I think whichever the case may be, szboardstretcher at least has it correct in pointing out that some form of escape needs to be used. Either the backslash, putting the password within quotes, single or double. It depends what the OSX accepts for escape characters, likely the backslash or at least this is what a google search tells me.
I wonder if the command you are running might be a poorly-written shell script which tries to feed your sudo password to some other script without quoting or escaping the password, thereby creating a broken command somewhere in its guts.
For example, the mysql command lets you specify a password on the command line when calling a command. This is not recommended if you are typing commands in a terminal because the password might end up in your .bash_history file, which stores all the commands you enter. However, I recently wrote a script that prompts the user for their database password and then formulates mysql commands using that password. My script is "poorly written" in that it suffers from the very problem I'm trying to describe. I.e., assuming your password is abc&123 then my script constructs a mysql command that looks something like this:
Code:
mysql -u root -p abc&123 db_name < db_file.sql
If I enter a password that contains an ampersand, then that ampersand might actually get interpreted by the command line as a BASH operator that says "run this process in the background" or something like that. I'm not sure at all, but the command would be broken into these two commands
Code:
mysql -u root -p abc &
123 db_name < db_file.sql
The first command would be executed in the background and would be rejected by mysql as an improperly formulated command. The second would fail with a "123: command not found" or something.
sneakyimp, as far as i can tell, that's exactly what is happening
If you could edit the script you are executing, you could add quotes around the password any time it gets fed into some attempt to formulate a command. That might fix the ampersand problem but would not fix the problem if your password contains a quote in it. You could also change your password
in linux i would simple enter the command texedit .bash from my home directory
if i try open -e .bash from my home directory it says that file does not exist, if i try the same command with .bashrc i get the same answer does not exist.
when i try to ls .* it also does not list a .bash or .bashrc file
where else could my .bash file be located, or what else am i doing wrong?
My guess is that you are not actually running BASH on your OSX machine. Also curious why you are editing this file as it doesn't sound like that's where the problem lies.
Some searching yields:
Quote:
So turns out that on Mac OS X Snow Leopard as well as Mac OS X Lion, the file that's loaded is called .profile, not .bashrc.
What you want to do is create a file in ~/.profile and call it .profile (if it doesn't already exists).
Put whatever information you needed to load with each instance of bash there (Thanks, thepurplepixel).
A couple of side notes:
The period in front of the file marks it as invisible to Finder and the ls command by default. To list invisible files using the ls command from Terminal, use the -a as a parameter as such: ls -a
The ~ symbol stands for /Users/YourUserName where YourUserName is your username's shortname.

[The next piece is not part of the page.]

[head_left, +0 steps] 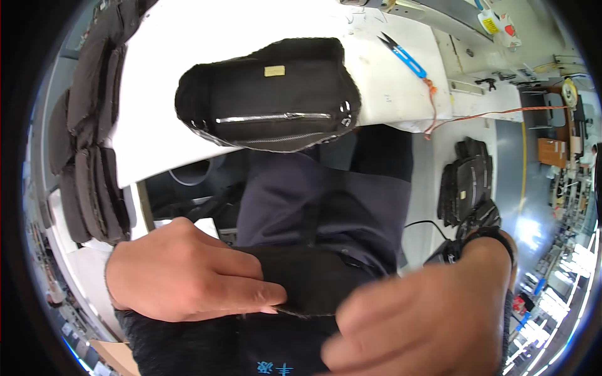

Edit: Chris Page notes (correctly) that whatever you place in a .profile file will apply to whatever shell you're using (i.e. zhs, bash, et cetera). If you want the contents to affect only the bash shell, place the contents in a .bash_profile file instead of a .profile file.
actually that's one reason why (on my linux box at work) i have an alias ll = 'ls -alhf' and then i never type ls i just always type ll so i don't forget all the options...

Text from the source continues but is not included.